Much the same could be said about the money designated for the environment, for housing and for education (the latter two of which happen to be largely a provincial jurisdiction).

 

WHERE IS THE ACCOUNABILITY? 

Government officials who appeared before the Committee explained that the expenditures in the bill will be statutory.  However, most statutory spending is carried out based on strict guidelines already set out in law. For example the Employment Insurance Act sets out specific rules for benefit levels and eligibility, while transfers to provinces and territories are made based on a set formula.  There are no specific guidelines to govern any payments made pursuant to C-48. Parliament will have no say, as these guidelines will be set away from the gaze of Parliamentarians.  This is not, as Mr. Patterson told us, sound public policy.   
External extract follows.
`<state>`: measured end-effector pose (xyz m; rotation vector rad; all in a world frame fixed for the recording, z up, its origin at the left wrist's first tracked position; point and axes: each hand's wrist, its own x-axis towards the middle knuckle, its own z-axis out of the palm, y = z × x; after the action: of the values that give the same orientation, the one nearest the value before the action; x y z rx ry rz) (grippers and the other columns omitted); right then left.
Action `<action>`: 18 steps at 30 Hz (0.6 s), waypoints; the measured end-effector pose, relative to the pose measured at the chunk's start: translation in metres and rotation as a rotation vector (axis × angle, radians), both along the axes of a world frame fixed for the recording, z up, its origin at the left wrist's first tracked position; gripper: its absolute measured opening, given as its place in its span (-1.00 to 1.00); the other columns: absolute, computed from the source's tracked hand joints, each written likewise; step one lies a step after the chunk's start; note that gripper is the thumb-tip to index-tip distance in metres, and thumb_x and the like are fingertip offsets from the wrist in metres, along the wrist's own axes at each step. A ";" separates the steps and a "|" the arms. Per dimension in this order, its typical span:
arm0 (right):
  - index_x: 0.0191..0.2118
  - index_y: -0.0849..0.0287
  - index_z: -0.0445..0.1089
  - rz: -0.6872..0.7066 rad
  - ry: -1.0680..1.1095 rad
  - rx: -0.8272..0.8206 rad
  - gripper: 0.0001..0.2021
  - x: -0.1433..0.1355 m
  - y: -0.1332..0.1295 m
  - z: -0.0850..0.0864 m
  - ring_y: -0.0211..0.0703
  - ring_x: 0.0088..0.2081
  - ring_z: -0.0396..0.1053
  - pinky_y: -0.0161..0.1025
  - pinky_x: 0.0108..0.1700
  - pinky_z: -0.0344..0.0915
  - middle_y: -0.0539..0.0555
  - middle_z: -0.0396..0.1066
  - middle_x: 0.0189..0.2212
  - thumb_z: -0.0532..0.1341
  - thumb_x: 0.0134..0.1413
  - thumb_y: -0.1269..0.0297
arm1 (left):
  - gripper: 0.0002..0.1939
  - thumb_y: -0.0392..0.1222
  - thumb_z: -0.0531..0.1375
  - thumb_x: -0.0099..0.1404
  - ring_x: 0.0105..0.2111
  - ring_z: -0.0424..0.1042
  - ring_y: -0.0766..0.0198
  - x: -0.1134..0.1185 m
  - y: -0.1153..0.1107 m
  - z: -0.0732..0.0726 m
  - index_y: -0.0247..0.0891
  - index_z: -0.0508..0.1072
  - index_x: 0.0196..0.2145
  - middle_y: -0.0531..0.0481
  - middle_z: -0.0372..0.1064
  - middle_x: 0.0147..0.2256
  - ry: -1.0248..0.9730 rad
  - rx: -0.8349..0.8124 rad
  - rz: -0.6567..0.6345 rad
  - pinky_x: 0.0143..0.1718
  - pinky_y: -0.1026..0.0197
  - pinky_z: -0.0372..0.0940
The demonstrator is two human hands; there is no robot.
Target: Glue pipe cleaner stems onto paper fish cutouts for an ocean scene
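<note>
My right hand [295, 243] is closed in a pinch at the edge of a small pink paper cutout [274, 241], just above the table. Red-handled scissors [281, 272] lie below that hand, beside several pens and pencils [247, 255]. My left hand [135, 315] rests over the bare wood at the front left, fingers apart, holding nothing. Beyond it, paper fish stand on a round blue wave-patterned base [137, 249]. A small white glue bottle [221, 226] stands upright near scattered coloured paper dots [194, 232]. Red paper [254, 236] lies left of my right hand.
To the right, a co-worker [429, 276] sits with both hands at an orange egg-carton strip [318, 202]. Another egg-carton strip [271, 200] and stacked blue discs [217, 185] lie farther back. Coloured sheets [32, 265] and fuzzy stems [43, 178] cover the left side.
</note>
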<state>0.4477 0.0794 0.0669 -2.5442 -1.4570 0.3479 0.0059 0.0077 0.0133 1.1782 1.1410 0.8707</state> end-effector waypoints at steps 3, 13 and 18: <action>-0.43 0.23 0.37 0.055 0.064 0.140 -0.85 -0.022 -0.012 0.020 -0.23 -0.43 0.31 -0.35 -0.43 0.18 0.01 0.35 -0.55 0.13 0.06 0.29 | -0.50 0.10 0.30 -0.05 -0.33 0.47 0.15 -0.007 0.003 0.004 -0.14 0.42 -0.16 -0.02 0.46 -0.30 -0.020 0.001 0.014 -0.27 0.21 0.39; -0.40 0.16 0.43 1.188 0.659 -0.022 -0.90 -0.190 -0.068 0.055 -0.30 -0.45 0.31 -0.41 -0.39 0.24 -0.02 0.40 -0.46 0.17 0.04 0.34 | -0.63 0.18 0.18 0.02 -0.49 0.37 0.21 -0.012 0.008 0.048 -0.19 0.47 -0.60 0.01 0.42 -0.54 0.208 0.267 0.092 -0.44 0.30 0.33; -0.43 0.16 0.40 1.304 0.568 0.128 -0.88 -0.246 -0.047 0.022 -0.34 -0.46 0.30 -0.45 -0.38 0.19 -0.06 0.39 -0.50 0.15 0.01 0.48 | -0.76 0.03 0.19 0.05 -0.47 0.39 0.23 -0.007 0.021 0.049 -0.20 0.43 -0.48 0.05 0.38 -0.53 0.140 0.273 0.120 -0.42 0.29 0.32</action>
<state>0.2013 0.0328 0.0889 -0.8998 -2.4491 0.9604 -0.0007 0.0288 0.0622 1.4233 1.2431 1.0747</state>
The bill allows the government to create or acquire unspecified corporations while providing no legislative guidance as to the accountability and governance of those corporations. This is an invitation to the kind of misuse and abuse of funds that led to Adscam, only Bill C-48 involves much more money.

 

CONCLUSION 

We oppose this bill for many reasons.  But ultimately we oppose it because in exercising one Parliamentary prerogative -- to vote for a bill -- the effect is to remove from our hands another Parliamentary prerogative, the ability to effectively scrutinize government spending.  This we cannot support.  If it is irresponsible for the government to introduce legislation of this nature, we feel that it would be just as irresponsible to support such legislation.